Her links to the Chinese Communist Party (CCP) go deep. She has been chief legal adviser to the Chinese embassy in London and a legal adviser to the Overseas Chinese Affairs Office, an agency of the Communist Party’s vast network of influence overseen by its United Front Work Department.

These positions are unmistakable signs of her importance to the Party. Yet she is also the secretary of the Inter-Party China Group of the British parliament.

In 2006 she founded the British Chinese Project, whose stated aim is to ‘empower the UK Chinese community, making them aware of their democratic rights and responsibilities, whilst ensuring the needs and interests of the community are heard at a political level’. It sounds a very worthy multicultural enterprise

But its Chinese name has different echoes. It translates as ‘British Chinese Participation in Politics’, linking it to the huaren canzheng infiltration policy of the CCP to maximise political influence in democracies by promoting trusted people of Chinese heritage.

Lee’s involvement in British politics began during the prime ministership of Tony Blair, when she formed an alliance with Labour MP and minister Barry Gardiner, more recently Labour’s shadow international trade secretary.

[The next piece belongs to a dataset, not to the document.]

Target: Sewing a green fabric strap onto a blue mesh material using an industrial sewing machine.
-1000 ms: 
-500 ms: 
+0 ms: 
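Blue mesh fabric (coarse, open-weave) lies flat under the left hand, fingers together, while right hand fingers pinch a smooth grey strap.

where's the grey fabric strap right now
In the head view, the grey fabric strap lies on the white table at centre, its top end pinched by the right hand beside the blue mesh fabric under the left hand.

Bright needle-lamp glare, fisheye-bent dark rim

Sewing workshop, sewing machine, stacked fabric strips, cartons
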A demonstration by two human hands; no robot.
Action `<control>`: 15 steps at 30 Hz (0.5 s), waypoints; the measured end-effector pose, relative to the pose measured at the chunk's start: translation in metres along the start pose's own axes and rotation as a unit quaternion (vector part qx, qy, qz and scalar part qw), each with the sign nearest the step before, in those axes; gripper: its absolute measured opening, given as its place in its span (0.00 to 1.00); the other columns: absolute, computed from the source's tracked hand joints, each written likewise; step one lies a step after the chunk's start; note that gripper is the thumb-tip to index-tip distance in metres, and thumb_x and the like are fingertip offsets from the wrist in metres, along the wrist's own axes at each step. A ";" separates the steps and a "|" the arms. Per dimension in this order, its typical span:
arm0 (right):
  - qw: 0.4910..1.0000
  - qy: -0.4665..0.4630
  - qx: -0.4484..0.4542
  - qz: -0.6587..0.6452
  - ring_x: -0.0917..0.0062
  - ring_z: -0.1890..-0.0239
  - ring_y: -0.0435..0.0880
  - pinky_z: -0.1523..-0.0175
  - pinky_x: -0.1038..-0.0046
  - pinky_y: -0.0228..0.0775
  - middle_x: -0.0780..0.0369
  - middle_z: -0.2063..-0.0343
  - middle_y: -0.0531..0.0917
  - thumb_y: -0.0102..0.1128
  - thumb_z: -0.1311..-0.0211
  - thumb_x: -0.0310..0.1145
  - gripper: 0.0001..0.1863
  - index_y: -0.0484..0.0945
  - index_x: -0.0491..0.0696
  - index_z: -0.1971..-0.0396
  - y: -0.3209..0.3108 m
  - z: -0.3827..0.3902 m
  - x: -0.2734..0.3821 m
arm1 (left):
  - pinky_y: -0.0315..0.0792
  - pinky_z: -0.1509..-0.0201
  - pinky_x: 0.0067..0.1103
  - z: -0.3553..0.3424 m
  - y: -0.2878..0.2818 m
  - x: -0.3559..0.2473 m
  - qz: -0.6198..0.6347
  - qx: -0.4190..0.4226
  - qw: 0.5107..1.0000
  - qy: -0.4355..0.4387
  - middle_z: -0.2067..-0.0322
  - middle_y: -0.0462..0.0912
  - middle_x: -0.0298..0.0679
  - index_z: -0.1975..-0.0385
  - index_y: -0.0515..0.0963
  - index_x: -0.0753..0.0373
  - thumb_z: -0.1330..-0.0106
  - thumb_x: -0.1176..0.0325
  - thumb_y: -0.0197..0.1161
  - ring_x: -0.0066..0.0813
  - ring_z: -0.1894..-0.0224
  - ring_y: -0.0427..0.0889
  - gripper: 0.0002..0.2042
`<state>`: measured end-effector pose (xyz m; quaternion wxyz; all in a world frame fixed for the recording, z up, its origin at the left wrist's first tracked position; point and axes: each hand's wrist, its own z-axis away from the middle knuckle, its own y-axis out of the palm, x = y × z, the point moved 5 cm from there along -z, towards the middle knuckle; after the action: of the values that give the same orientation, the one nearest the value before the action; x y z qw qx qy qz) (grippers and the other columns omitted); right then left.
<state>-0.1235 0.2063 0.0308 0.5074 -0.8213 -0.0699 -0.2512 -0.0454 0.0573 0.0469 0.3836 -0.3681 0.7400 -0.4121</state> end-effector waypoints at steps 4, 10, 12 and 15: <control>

Her law firm donated more than £200,000 to the MP and his constituency party. In 2007, while a Blair government minister, Gardiner became the chair of her British Chinese Project and the two of them embarked on a programme of making friends in Westminster, boosted by Gardiner’s formation in 2011 of ‘an all-party group to represent Chinese citizens in Britain’.

One of Lee’s children, Michael Wilkes, became its vice chairman while another son, Daniel, worked in Gardiner’s parliamentary office, with his salary paid by his mother’s firm.

The firm defended these political links: ‘Christine Lee & Co is proud of its record of public service and the support it has provided to the democratic process. We have never sought to influence any politician improperly or to seek any favours in return for the support that we have provided.’